Tuesday, March 29, 2011

How to raise a kid in 10 easy steps

You didn't really think I had 10 easy steps did you?  Of course not. We have three children, a boy 14, and two girls ages 11 and 8.  I think they're pretty good kids, if a little timid in how they go after life, but they're getting better.  I think mostly they would categorize us as strict but fair parents.

One thing that we have learned is that you have to give your kids boundaries from when they are very little.  You can't start trying to reel them in when they are 12 and 13.  But I think kids, even babies, know that a boundary, or a limit or when you say "No!" means that you are really watching out for them and that you care.  Now of course, you can't say no all the time to every little thing.  It can't be No, you are not wearing those socks or wearing your hair like that or no you absolutely can't do this or that.  Parents have to be pretty selective in what you say no to, and I always reserved it for the very dangerous life threatening things.  Like running out into the street or throwing a tantrum in a store, and believe me, it's pretty embarrassing when you are in line at the Safeway and your darling dumpling all of a sudden sprouts horns and turns purple screaming that he wants a bag of candy.  Having been in this situation with each of my kids, it's okay for you to say firmly and loudly even, "HEY!  I said no, and you are NOT allowed to yell at me like that!  Collect yourself or we are leaving the store until you do."  I never once had to leave.  And they never threw a tantrum in a store demanding something again.  However, last summer, while doing some last minute school shopping with my kids and they were peppering me with I want this and I want that and I hope you're not buying her that and me not this, that I actually had to implement a modification of this technique.  I gave them one warning, and when they did not listen, I said, "Okay, that's it.  We're leaving." And we did, leaving all their stuff in a cart. 

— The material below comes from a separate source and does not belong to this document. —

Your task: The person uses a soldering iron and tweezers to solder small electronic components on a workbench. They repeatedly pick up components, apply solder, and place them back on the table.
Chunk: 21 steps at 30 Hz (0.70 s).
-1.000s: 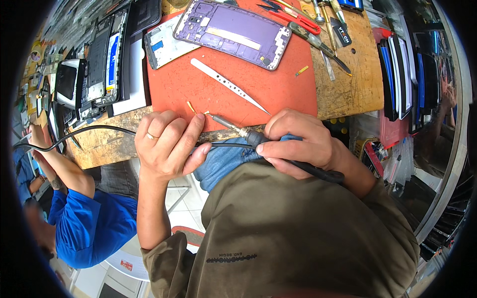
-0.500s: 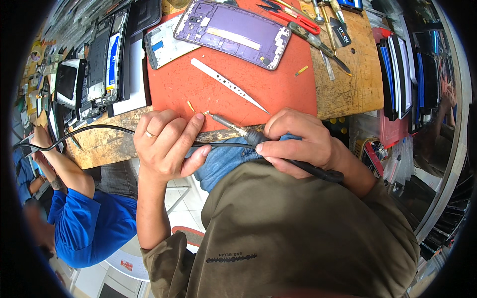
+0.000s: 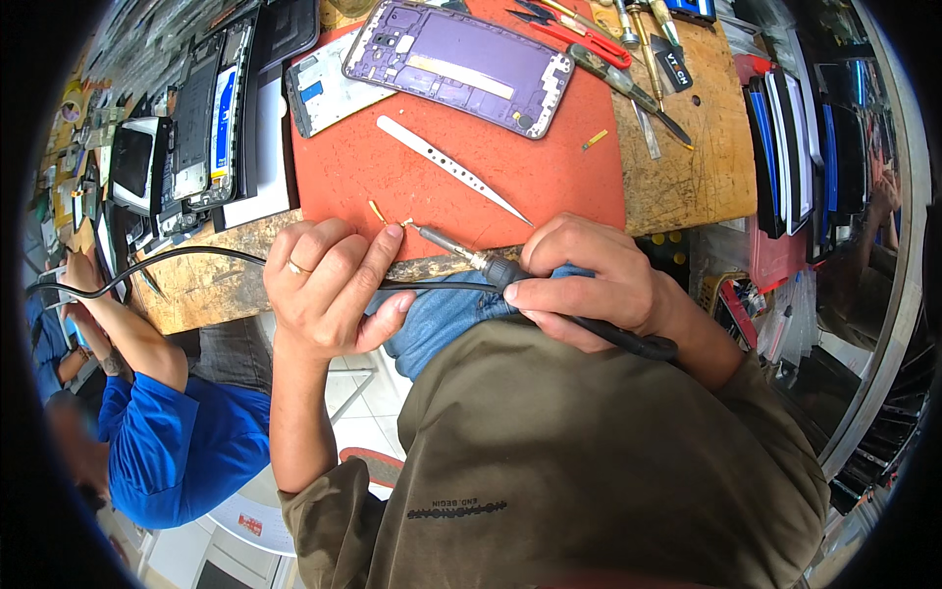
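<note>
My right hand (image 3: 589,280) is closed around the handle of a soldering iron (image 3: 454,247), which slants up to the left. Its tip meets or nearly meets a tiny yellowish strip (image 3: 406,224) at the near edge of a red mat (image 3: 471,118). With its index fingertip, my left hand (image 3: 329,280) presses down beside the tip; its thumb stands apart and the other fingers are bent. Another thin yellow piece (image 3: 377,210) pokes up beyond that fingertip. White tweezers (image 3: 451,168) with holes lie just beyond, pointing toward my right hand.
A purple phone frame (image 3: 459,67) and a silver phone plate (image 3: 329,88) lie on the mat. Pliers, knives and screwdrivers (image 3: 643,59) crowd the far right. An opened phone (image 3: 208,118) sits left. A black cord (image 3: 196,252) runs behind my left hand. A person in blue (image 3: 191,442) sits left.
</note>
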Each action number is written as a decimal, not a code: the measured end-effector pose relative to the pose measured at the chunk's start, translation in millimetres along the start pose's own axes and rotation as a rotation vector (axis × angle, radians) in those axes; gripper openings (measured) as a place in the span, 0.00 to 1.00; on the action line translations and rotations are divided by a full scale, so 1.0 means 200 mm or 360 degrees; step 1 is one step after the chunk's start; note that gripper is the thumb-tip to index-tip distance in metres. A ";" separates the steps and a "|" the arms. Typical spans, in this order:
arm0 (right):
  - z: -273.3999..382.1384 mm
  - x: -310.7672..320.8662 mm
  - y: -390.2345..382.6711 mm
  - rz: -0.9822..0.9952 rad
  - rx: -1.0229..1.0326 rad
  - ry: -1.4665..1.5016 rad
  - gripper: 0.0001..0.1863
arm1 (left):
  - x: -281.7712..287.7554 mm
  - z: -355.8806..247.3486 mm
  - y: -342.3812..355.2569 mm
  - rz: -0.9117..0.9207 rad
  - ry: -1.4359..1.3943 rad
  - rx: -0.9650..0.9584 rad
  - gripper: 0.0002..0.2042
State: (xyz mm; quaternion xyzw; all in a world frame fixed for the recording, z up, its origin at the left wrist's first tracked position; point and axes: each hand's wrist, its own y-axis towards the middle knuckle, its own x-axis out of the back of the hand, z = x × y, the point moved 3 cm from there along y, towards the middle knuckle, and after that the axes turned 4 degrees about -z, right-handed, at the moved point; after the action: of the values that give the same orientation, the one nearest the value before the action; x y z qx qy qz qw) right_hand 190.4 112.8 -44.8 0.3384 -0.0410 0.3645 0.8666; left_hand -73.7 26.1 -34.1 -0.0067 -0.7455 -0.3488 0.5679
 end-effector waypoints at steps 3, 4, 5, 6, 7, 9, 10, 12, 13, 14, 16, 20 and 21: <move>0.00 0.00 0.00 -0.0001 0.0012 0.0000 0.20 | 0.00 -0.01 0.00 0.0003 0.0023 -0.0001 0.24; 0.00 0.00 0.00 -0.0003 0.0015 0.0005 0.20 | 0.00 -0.01 0.00 -0.0003 0.0021 -0.0004 0.24; 0.00 0.00 0.00 0.0002 0.0015 -0.0002 0.20 | 0.00 -0.01 0.00 -0.0009 0.0020 -0.0009 0.24; 0.00 0.00 0.00 0.0006 0.0015 -0.0006 0.20 | 0.00 0.00 0.00 -0.0015 0.0019 -0.0014 0.24; 0.00 0.00 0.00 0.0009 0.0014 -0.0010 0.20 | 0.00 0.00 0.00 -0.0019 0.0018 -0.0016 0.24; 0.00 0.00 0.00 0.0006 0.0008 -0.0020 0.20 | 0.00 0.00 0.00 -0.0025 0.0016 -0.0022 0.23; 0.00 -0.01 0.00 0.0003 0.0005 -0.0025 0.21 | 0.00 0.00 0.00 -0.0023 0.0019 -0.0018 0.23; 0.00 -0.01 -0.01 -0.0013 0.0018 -0.0028 0.21 | 0.00 0.00 0.00 -0.0020 0.0027 -0.0014 0.23; -0.01 -0.01 -0.01 -0.0021 0.0025 -0.0029 0.21 | 0.00 0.00 0.00 -0.0023 0.0021 -0.0011 0.22; -0.01 -0.01 -0.01 -0.0017 0.0026 -0.0032 0.21 | 0.00 0.00 0.01 -0.0029 0.0018 -0.0011 0.22; -0.01 -0.01 -0.01 -0.0015 0.0035 -0.0032 0.20 | 0.00 -0.01 0.01 -0.0029 0.0009 0.0002 0.21; -0.01 -0.01 -0.01 0.0008 0.0037 -0.0041 0.20 | -0.01 -0.01 0.02 -0.0017 0.0005 0.0036 0.20; -0.01 -0.01 -0.01 0.0013 0.0034 -0.0045 0.20 | -0.01 -0.01 0.02 -0.0015 0.0006 0.0040 0.19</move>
State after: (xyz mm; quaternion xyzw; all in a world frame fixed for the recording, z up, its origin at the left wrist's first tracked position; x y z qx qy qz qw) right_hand 190.4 112.0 -47.7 0.3525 -0.0508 0.3637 0.8608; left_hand -70.3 29.2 -33.2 0.0047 -0.7487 -0.3421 0.5678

Parenting was cruising along okay, and then we seemed to hit a patch where all of a sudden everyone was worried about their kids self esteem.  As if children don't already think that they are the lords of the universe. I mean, we're their parents.  We think everything they do is perfect for the most part and it's tough to reel them in when you need to.  But you have to come down hard on them sometimes or they just think you're a joke.  They'll push you and prod you to see what they can get away with.  They are so, so smart and manipulative.  And I don't mean that in a bad way.  It's just how they are.